NAL-i5K/GFF3toolkit

SeqID does not end with a number.

tbazilegith opened this issue · 6 comments

Hello,
I ran gff3_sort using the command below and got the error that follows
gff3_sort --gff_file mysample_results20220802/annot.gff --output_gff mysample_sort.gff3

ERROR [SeqID] SeqID does not end with a number.

  • Line 6: 1 Local region 1 3396752 . + . ID=1:1..3396752;Dbxref=taxon:1386;Is_circular=true;Name=ANONYMOUS;gbkey=Src;genome=chromosome;mol_type=genomic DNA;strain=replaceme
    Adding argument -r like " gff3_sort -g example_file/example.gff3 -og example-sorted.gff3 -r " can handle this situation.
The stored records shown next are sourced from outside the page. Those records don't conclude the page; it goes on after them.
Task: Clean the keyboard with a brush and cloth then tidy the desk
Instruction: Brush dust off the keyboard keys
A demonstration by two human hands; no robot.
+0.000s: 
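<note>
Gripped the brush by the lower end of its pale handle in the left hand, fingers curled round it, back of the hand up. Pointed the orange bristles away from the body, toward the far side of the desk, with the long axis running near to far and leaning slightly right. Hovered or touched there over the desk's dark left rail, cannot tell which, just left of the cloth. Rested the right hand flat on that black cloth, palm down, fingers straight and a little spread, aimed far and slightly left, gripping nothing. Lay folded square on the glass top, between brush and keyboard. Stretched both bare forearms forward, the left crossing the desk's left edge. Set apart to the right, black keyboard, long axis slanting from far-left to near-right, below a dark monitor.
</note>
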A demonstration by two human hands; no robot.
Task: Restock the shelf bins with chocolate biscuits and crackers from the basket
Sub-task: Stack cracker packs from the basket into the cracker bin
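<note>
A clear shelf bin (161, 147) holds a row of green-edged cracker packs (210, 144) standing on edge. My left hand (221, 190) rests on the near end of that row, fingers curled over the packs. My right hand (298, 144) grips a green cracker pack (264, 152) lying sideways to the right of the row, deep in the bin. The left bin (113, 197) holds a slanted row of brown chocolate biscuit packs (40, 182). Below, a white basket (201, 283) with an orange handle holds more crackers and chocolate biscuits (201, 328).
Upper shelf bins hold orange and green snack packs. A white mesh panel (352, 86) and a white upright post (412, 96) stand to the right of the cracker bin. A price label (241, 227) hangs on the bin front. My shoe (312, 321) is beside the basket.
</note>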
I went ahead and added the flag -r
gff3_sort --gff_file mysample_results20220802/annot.gff --output_gff mysample_sort.gff3 -r
But I got this

Traceback (most recent call last):
File "/apps/gff3toolkit/2.0.3/bin/gff3_sort", line 8, in
sys.exit(script_main())
File "/apps/gff3toolkit/2.0.3/lib/python3.9/site-packages/gff3tool/bin/gff3_sort.py", line 437, in script_main
main(args.gff_file, output=args.output_gff, isoform_sort=args.isoform_sort, sorting_order=sorting_order, logger=logger_stderr, reference=args.reference)
File "/apps/gff3toolkit/2.0.3/lib/python3.9/site-packages/gff3tool/bin/gff3_sort.py", line 223, in main
sequence_regions[sequence_region['seqid']] = (sequence_region['start'], sequence_region['end'])
KeyError: 'end'

It seems to me that the above "Line 6" must be skipped in the file annot.gff

Any thought on that?
Thanks,
TJ

@tbazilegith this error looks similar to the one reported in #125. Can you post some examples of the sequence directive lines? Do they all have a number as the end coordinate?

Hello MPoelchau,
Here is what I have
##gff-version 3
#!gff-spec-version 1.21
#!processor NCBI annotwriter
##sequence-region 1 3396752
##species https://www.ncbi.nlm.nih.gov/Taxonomy/Browser/wwwtax.cgi?id=1386
1 Local region 1 3396752 . + . ID=1:1..3396752;Dbxref=taxon:1386;Is_circular=true;Name=ANONYMOUS;gbkey=Src;genome=chromosome;mol_type=genomic DNA;strain=replaceme
1 . pseudogene 1 144 . - . ID=gene-tmp_000001;Name=tmp_000001;gbkey=Gene;gene_biotype=pseudogene;locus_tag=tmp_000001;pseudo=true

Thanks,
TJ

Hello MPoelchau,
Here is the full header
##gff-version 3
#!gff-spec-version 1.21
#!processor NCBI annotwriter
##sequence-region 1 3396752
##species https://www.ncbi.nlm.nih.gov/Taxonomy/Browser/wwwtax.cgi?id=1386
1 Local region 1 3396752 . + . ID=1:1..3396752;Dbxref=taxon:1386;Is_circular=true;Name=ANONYMOUS;gbkey=Src;genome=chromosome;mol_type=genomic DNA;strain=replaceme
1 . pseudogene 1 144 . - . ID=gene-tmp_000001;Name=tmp_000001;gbkey=Gene;gene_biotype=pseudogene;locus_tag=tmp_000001;pseudo=true
Thanks,
TJ

@tbazilegith looks like the sequence region directive is missing a '1' (representing either the chromosome or the start coordinate). The format is ##sequence-region seqid start end. So it should instead be
##sequence-region 1 1 3396752

@tbazilegith just following up, did fixing the sequence region directive work for you?

I'll close this issue but feel free to re-open if that didn't help.